Uncertainty analysis in the use of chemical thermometry: a case study with cyclohexene.

J Phys Chem A

Mechanical & Aerospace Engineering Department, Princeton University, Princeton, New Jersey 08540, United States.

Published: July 2013

A general method to evaluate the absolute uncertainties in temperatures derived using chemical thermometry is developed and applied to the retro Diels-Alder reaction of cyclohexene. Experiments from previous studies of this reaction are reanalyzed to establish the minimum absolute uncertainty limit.
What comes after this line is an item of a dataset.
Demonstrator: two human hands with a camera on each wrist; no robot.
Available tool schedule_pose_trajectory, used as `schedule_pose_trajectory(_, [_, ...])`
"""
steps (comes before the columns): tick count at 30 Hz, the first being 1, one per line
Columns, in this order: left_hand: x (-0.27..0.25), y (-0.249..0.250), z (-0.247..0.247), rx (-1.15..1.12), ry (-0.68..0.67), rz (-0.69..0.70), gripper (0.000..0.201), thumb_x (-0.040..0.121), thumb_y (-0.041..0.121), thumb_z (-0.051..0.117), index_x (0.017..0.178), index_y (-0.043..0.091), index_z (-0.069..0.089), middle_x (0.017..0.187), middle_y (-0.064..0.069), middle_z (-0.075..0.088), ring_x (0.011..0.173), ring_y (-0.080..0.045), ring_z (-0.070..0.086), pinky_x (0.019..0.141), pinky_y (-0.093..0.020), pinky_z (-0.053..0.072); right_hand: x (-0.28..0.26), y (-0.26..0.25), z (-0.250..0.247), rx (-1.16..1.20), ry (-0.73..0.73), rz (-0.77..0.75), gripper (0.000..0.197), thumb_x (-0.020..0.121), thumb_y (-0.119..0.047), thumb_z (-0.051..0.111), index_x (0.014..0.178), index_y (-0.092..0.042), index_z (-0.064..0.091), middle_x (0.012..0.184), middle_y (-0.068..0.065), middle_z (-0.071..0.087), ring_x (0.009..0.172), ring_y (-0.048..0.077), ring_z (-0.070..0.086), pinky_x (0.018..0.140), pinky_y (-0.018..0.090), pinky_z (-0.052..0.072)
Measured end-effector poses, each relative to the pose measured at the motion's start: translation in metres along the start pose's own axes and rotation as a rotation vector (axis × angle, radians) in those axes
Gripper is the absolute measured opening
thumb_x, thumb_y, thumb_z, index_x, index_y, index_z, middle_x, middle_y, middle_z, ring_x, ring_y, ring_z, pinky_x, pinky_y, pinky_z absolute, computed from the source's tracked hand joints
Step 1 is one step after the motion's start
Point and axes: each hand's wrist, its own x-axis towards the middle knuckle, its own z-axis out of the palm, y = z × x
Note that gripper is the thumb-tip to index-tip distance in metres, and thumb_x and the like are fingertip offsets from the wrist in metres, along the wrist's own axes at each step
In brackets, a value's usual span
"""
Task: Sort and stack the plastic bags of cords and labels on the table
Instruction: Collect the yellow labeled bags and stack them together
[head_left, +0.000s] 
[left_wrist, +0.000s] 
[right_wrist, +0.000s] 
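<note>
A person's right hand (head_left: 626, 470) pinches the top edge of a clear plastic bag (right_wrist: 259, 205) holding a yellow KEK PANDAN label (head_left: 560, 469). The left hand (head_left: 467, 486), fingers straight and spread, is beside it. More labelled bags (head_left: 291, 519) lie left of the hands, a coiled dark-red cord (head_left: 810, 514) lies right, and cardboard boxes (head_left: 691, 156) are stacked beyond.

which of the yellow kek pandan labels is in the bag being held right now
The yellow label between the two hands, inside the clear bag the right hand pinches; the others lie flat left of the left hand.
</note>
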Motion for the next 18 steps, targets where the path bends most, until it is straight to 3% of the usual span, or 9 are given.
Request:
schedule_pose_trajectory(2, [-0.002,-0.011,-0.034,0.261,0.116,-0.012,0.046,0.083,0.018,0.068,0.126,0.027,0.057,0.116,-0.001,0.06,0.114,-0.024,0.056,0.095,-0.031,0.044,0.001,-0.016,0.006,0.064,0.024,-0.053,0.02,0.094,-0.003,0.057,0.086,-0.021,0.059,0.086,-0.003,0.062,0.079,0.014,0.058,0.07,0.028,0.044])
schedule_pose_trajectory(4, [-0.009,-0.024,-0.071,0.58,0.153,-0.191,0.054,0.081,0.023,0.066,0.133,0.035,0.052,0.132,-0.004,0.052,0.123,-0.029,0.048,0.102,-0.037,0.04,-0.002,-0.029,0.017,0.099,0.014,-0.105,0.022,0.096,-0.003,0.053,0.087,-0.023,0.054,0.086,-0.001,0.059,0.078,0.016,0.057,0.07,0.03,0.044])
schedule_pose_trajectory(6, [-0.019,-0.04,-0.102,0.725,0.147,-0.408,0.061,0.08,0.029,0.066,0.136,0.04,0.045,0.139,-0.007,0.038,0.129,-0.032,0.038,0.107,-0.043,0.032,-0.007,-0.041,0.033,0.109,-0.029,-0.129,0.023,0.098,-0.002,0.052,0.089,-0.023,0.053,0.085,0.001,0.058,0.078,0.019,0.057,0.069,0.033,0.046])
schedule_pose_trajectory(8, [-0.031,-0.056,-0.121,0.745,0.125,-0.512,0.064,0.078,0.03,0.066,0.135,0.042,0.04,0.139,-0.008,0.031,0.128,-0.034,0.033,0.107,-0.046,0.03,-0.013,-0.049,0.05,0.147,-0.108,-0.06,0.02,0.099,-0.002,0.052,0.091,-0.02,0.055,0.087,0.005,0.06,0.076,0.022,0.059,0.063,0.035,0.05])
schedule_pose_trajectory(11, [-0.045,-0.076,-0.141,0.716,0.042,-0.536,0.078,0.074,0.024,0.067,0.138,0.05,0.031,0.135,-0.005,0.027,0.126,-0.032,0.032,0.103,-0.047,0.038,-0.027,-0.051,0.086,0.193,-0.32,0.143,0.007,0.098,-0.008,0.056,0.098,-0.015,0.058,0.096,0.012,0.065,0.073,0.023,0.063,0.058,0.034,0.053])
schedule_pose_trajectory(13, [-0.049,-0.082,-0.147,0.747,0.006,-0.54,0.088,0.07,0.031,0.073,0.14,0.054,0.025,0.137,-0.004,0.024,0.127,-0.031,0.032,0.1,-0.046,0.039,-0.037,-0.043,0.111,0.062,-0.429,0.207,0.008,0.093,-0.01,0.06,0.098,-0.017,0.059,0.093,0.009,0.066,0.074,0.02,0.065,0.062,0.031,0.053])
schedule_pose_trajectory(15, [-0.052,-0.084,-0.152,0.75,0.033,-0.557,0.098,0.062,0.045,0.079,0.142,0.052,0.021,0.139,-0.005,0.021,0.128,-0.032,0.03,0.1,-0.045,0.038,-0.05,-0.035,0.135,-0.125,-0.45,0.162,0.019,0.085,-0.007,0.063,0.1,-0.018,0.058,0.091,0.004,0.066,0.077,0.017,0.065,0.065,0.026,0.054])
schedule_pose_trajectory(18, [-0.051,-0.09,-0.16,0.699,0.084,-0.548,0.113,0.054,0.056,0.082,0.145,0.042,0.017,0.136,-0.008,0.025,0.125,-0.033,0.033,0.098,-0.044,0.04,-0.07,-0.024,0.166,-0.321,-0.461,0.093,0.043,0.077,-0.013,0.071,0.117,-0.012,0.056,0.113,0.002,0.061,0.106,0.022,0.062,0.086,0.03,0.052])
Chemical thermometry results are compared with thermocouple measurements in experiments performed in a flow reactor at 6.1 atm pressure and at temperatures from 957 to 978 K . Using conservative uncertainty estimates, our analysis yields absolute (1σ) uncertainties of temperature through chemical thermometry using this reaction greater than ±20 at 1000 K. Neither more refined experimental techniques nor computational theory is likely to refine rate correlation parameters sufficiently to reach the absolute temperature uncertainties often reported in the literature for chemical thermometry using the retro Diels-Alder reaction of cyclohexene. Published chemical thermometry uncertainty estimates typically have not quantitatively considered the absolute uncertainties of the original data from which the reference rate correlations were based.